THE “WORLD” OPINION – NOT TO BE MISSED
Filmed in 2018, Excursion to Gazaby the Franco-Italian Piero Usberti, is seen as the memory of a city and an urban fabric that no longer exists. Everything the director filmed six years ago, the restaurants, the apartments where the young people he met lived, were destroyed by Israeli bombardment in response to the massacres committed by Hamas on October 7, 2023.
Needless to say, every shot in this film that strives to capture beauty (a strawberry field in Beit Lahya, the Al Baqa cafe by the sea, etc.) conveys a heavy dose of melancholy. Free and poetic, this documentary, whose post-production was completed at the end of September 2023, is already a piece of history in itself. Produced by Arnaud Dommerc (Andolfi), it was unveiled at the Cinéma du Réel in Paris.
Born in 1992, a philosopher by training, Piero Usberti was 25 years old when he went to Gaza in March 2018 – he stayed there for three months in two consecutive stays. Ever since he was a teenager, he had images of this land stuck between Egypt and Israel (under blockade since 2007), while his father, an academic, organized exchanges with Palestine. On the spot, the director was met by the Italian Meri Calvelli, the founder of the Italian Center for Cultural Exchange in Gaza, which has been working with international cooperation for thirty-two years.
An engaged point of view
Fluid editing, director’s voiceover punctuated by percussion: the film opens in the middle of a funeral Palestinian photojournalist Yasser Mourtaja, killed on April 6, 2018. The Israeli army shot him in the abdomen while he was wearing the badge “press” and covered the “return march” – a commemorative demonstration Nakbathe exodus of Palestinians at the time of the creation of the Jewish state in 1948.

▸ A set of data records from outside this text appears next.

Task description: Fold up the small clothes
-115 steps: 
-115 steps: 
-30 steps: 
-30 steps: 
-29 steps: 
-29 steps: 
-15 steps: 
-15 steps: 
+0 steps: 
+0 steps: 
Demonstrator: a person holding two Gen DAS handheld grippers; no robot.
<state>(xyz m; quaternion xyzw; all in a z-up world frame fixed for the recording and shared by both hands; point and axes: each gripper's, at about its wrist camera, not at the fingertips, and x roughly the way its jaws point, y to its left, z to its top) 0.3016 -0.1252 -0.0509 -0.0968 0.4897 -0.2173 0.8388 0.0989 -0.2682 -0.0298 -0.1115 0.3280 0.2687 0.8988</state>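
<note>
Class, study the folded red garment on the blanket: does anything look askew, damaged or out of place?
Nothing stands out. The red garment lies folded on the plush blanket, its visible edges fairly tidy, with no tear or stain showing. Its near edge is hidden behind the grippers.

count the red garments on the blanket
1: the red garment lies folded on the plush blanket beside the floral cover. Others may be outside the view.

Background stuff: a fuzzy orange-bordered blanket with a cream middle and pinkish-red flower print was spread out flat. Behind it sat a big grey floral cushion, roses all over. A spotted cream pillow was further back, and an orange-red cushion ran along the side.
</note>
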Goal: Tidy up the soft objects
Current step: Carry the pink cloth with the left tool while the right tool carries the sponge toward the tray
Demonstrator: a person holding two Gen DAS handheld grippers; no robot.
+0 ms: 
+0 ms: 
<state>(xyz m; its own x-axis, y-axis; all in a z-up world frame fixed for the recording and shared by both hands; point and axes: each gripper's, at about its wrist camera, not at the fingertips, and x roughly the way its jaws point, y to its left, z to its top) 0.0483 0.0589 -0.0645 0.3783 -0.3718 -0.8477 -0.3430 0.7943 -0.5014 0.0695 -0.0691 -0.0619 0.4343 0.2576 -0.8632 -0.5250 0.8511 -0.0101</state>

“My voiceover is not meant to give a history lesson, but I am pointing out facts: Israel carried out a project of occupation and then expulsion of the Palestinians in 1948.explain World Piero Usberti. There’s nothing wrong with saying that. I am not against the idea of a secular state, where Jews and Palestinians would coexist with equal rights. At the beginning of the 20th yeare century, Christians, Jews and Muslims lived together in Palestine »he recalls.
It’s an engaged point of view that the filmmaker offers (not pictured) as he scouts the sites with the bright, then 25-year-old Sara – she was working at a women’s mutual aid center at the time. . “I live in Gaza City”she said, while explaining geographically the locking of the “strip”: to the south, the Rafah gate on the border with Egypt, to the north, Erez on the border with Israel.
You still have 32.34% of this article to read. The rest is reserved for subscribers.